The findings of this study do not support that women get thyroid cancer more often than men. Papillary thyroid cancer found at autopsy was similar between genders in autopsy studies. The difference between genders was due to detection of small papillary thyroid cancers more often in women. However, the increased detection in women was not associated with an improvement in survival, which is similar in both sexes.

These findings are very important for patients and their physicians. The ideal use of the advanced tools we have to evaluate thyroid abnormalities should be tailored to lead to early detection and treatment of clinically important cancers while avoiding overdetection and unnecessary treatment of clinically insignificant ones. The physicians should have a clear discussion with their patients about the risks, benefits, and extent of evaluation using the current guidelines.

—Ebru Sulanc, MD


SEER: Surveillance, Epidemiology and End Results program, a nation-wide anonymous cancer registry generated by the National Cancer Institute that contains information on 26% of the United States population. Website:

National Cancer Institute (NCI): a part of the National Institutes of Health in Bethesda, MD, the NCI is the federal government’s primary agency for cancer research and training.
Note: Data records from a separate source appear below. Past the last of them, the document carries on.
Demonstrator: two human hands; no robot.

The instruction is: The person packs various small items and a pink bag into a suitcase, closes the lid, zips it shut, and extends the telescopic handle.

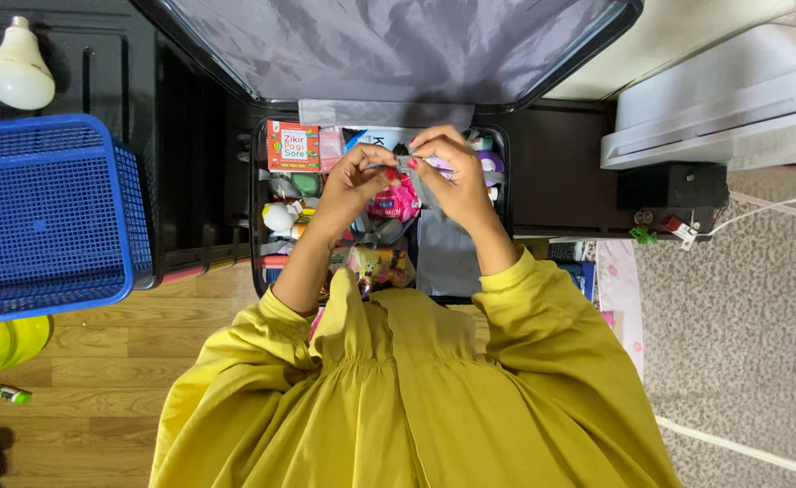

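Mustard-yellow gathered dress (pixel 398 398) filling lower frame; left hand (pixel 355 178) and right hand (pixel 452 176) pinching small grey strap buckle (pixel 409 164) together, centre frame, above packed open black suitcase (pixel 517 172).

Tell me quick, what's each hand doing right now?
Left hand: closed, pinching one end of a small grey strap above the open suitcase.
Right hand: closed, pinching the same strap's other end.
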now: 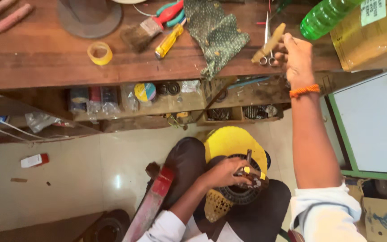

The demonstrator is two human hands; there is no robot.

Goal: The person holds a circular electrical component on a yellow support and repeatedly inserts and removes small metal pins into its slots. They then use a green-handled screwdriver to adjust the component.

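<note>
Seen from above, seated at a worn brown wooden workbench, grain scuffed and dusty. Right hand, orange thread band at the wrist, raised to the bench edge, fingers pinched round a flat, pale wooden stick lying at a slant beside thin steel scissors; whether the scissors are also gripped cannot be told. Left hand down on the lap, fingers curled over a round, dark, ribbed metal part with yellow and red wire ends at its rim, resting against a yellow plastic piece with a lattice-textured lower edge.

On the bench top: a crumpled green patterned cloth, a bristly paintbrush, a yellow-handled screwdriver, red-and-teal-handled pliers, a translucent yellow tape ring, a dark round disc, a ribbed green plastic bottle and a glossy yellow packet. Below, an open shelf crammed with tape rolls, small bags and coiled parts.

Floor of pale, glossy tiles, reflecting light, with a small red-and-white box lying on it. A white panel in a green frame to the right.
</note>
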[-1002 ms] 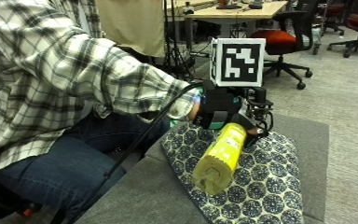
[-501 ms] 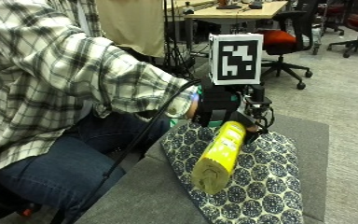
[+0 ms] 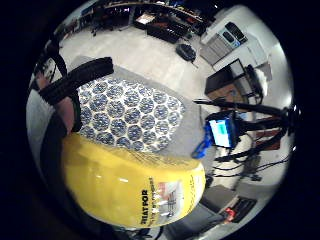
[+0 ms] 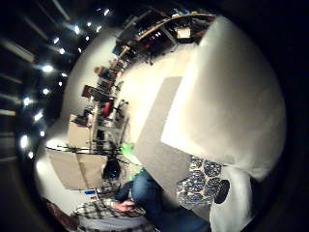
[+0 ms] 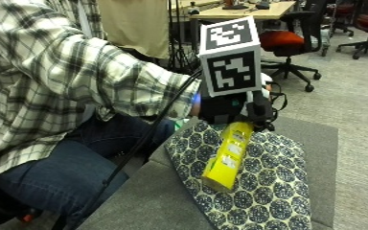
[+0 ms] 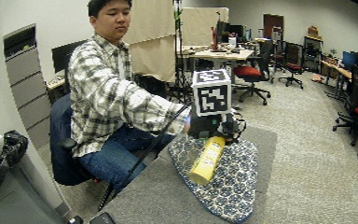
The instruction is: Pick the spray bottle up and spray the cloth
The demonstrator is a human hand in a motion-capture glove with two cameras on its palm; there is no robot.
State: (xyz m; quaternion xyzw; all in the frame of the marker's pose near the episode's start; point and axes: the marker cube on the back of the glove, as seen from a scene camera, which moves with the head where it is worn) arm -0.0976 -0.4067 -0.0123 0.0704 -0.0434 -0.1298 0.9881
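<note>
The person's plaid sleeve (image 5: 75, 81) reaches to the gloved right hand (image 5: 235, 108), whose grip is curled around the top of the yellow spray bottle (image 5: 227, 155), held tilted above the patterned cloth (image 5: 267, 191) on the gray surface (image 5: 145, 201).

A grey carpeted floor (image 6: 303, 135) stretches back through an office. A red-seated office chair (image 5: 285, 39) stands by a wooden desk (image 5: 247, 10) cluttered with equipment. Beige partition panels (image 6: 149, 51) rise behind the seated person; a grey filing cabinet (image 6: 27, 88) lines the wall.
</note>
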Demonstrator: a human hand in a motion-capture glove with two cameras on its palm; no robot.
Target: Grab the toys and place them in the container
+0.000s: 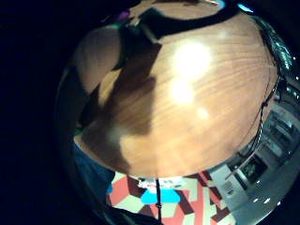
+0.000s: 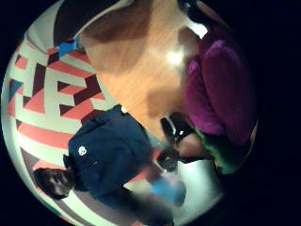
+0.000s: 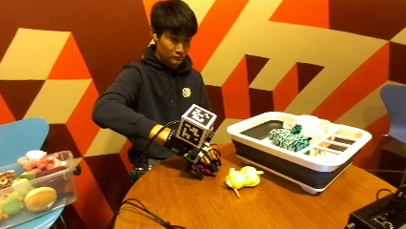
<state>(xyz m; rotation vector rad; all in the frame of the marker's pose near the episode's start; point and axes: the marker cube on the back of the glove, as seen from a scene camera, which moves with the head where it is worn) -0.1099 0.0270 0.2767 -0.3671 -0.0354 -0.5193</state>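
Observation:
In the outside view my gloved right hand (image 3: 200,161) hovers just above the round wooden table (image 3: 190,200), its fingers curled round a purple plush toy (image 3: 207,168). The thumb side palm view shows that purple toy (image 2: 220,89), with a green part, close against the palm. A yellow plush toy (image 3: 242,177) lies on the table just right of the hand. Further right stands the white and dark container (image 3: 263,152), with a teal patterned toy (image 3: 288,138) inside it. The little finger side palm view shows mostly bare table wood (image 1: 187,108).
A clear plastic bin (image 3: 60,183) with several toys sits on a blue chair at the far left. Black cables (image 3: 143,212) lie on the table's near edge. A black device (image 3: 380,215) sits at the near right.

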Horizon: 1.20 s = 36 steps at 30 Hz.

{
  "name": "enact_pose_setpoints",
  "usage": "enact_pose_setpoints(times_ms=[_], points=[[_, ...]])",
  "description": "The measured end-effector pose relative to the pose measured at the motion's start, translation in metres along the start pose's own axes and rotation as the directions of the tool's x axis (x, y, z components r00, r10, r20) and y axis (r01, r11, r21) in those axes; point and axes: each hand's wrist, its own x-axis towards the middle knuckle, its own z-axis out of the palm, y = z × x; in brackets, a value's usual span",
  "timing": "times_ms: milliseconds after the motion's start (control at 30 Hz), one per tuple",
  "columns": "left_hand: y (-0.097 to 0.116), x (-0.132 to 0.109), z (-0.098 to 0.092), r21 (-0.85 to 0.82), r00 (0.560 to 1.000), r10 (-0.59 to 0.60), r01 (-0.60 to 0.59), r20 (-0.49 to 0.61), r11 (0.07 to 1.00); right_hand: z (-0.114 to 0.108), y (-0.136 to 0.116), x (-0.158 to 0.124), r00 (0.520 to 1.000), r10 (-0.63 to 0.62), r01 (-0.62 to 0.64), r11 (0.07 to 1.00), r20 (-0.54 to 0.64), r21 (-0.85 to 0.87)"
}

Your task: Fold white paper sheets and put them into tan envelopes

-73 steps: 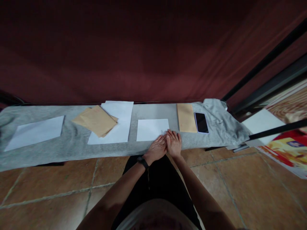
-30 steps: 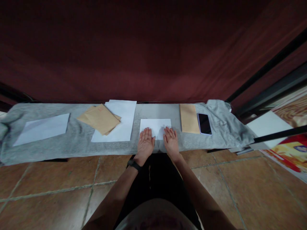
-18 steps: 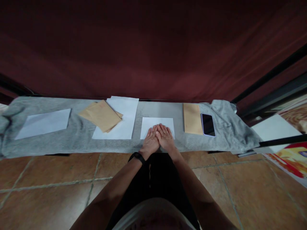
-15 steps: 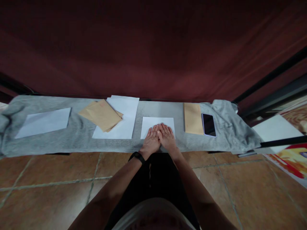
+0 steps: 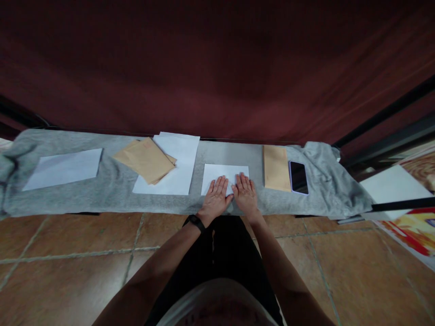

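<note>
My left hand (image 5: 216, 197) rests flat, fingers extended, on the near part of the small white sheet (image 5: 220, 170); my right hand (image 5: 246, 192) lies just as flat on its near right corner. The sheet is before me on the cloth-covered counter (image 5: 227, 152). Rightward, a brown envelope (image 5: 276, 167) lies just beside a phone (image 5: 299, 178); leftward, stacked envelopes (image 5: 147, 163) overlap larger white sheets (image 5: 183, 167).
</note>
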Motion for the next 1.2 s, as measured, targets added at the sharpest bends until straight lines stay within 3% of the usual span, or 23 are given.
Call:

Papillary thyroid cancer: the most common type of thyroid cancer. There are 4 variants of papillary thyroid cancer: classic, follicular, tall-cell and noninvasive follicular thyroid neoplasm with papillary-like nuclear features (NIFTP).

Anaplastic thyroid cancer: a very rare but very aggressive type of thyroid cancer. In contrast to all other types of thyroid cancer, most patients with anaplastic thyroid cancer die of their cancer and do so within a few years.

Medullary thyroid cancer: a relatively rare type of thyroid cancer that often runs in families. Medullary cancer arises from the C-cells in the thyroid.